В годы моего поступления не было ни дня, чтобы я не видела какую-то плачущую девушку. Я сама была этой плачущей девушкой. Один сказал, что ему не нравятся ямочки на щеках, когда я улыбаюсь. Кому-то не понравились пальцы, где-то попросили юбку задрать, чтобы на ноги посмотреть.
И только один человек внимательно смотрел на всю эту инквизицию и молчал. Его молчание было знаком того, что именно он определяет талант. Лицо его показалось Ларе близким и приятным.
Наконец я отпустила мужа, его жену, Достоевского.
– Ну что скажете? – спросила вслух бабка в шиньоне.
– Я ее помню с прошлого года. Кажется это та, которая не умеет плакать. Пусть еще годик поработает над речью, – ответил ей дед.
– А плакать умеете? – вдруг очнулась женщина-роза, к которой снова вернулась влюбленность. По глазам Светы было видно, она бы с удовольствием послушала это стихотворение еще раз.
– Да.
– Давайте, – настаивал отчим. – Не улыбаться, а плакать.
Я рассмеялась. Это был протест против всей системы Станиславского, и я смеялась все громче и громче. Стены дрожали.
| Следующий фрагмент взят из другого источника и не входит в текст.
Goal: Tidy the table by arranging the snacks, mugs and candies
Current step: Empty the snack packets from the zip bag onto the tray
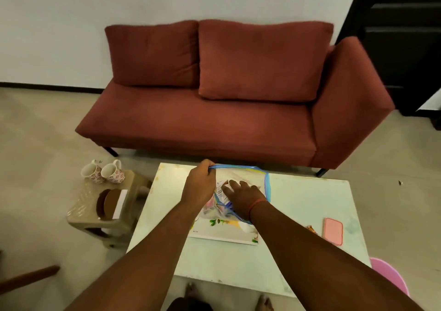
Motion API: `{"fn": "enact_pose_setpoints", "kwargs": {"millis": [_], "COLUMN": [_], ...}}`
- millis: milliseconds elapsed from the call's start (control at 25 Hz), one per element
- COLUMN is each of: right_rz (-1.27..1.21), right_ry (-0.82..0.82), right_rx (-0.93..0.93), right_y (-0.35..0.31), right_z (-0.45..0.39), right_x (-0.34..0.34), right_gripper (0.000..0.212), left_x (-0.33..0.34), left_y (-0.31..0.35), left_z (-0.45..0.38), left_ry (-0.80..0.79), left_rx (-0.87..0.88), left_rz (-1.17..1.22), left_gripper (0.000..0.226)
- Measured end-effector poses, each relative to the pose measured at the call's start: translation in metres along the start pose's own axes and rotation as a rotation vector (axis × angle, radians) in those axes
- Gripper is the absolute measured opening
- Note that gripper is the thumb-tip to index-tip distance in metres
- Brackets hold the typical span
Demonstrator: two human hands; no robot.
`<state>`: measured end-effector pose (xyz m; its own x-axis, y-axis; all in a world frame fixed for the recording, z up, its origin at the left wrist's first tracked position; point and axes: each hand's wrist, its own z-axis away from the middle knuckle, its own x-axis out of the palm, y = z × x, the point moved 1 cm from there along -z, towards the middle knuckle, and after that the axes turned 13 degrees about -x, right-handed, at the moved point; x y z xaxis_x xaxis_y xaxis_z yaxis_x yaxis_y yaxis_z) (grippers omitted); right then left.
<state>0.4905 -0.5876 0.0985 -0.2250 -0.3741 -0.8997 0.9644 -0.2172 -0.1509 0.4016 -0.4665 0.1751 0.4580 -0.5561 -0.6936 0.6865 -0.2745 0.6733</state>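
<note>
A clear zip bag [248, 176] with a blue edge lies on the white table [298, 198], with snack packets inside it. My left hand [200, 182] pinches the bag's blue top edge at its far left corner. My right hand [241, 192] reaches into the bag's mouth, fingers bent over a packet; whether it grips the packet I cannot tell. Two floral mugs [102, 172] stand on a beige stool [90, 203] left of the table. A small orange candy wrapper [311, 229] lies at the table's right.
A printed sheet [226, 232] lies under the bag. A pink phone [333, 230] rests near the table's right edge. Brown round coasters [108, 203] sit in a holder on the stool. A red sofa [226, 110] stands behind the table. A pink seat [391, 277] is at lower right.
</note>
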Motion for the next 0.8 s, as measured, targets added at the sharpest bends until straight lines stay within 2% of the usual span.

Члены комиссии смотрели на меня как на безумную и тоже начали улыбаться. Не знаю, сколько времени я хохотала, потом подошла к двери, дернула ручку, вышла наружу, затворила ее за собой и оперлась спиной, слезы так и потекли… Сквозь них только удивленные лица абитуриентов. Через минуту я почувствовала, что кто-то толкает меня в спину. Дверь. Она открылась:
– Лариса, Брусникина, вернитесь на минуточку, – окатил меня теплым взглядом Гамлет. Лариса сразу поняла, что это отец. – Плакать больше не надо, вы прошли.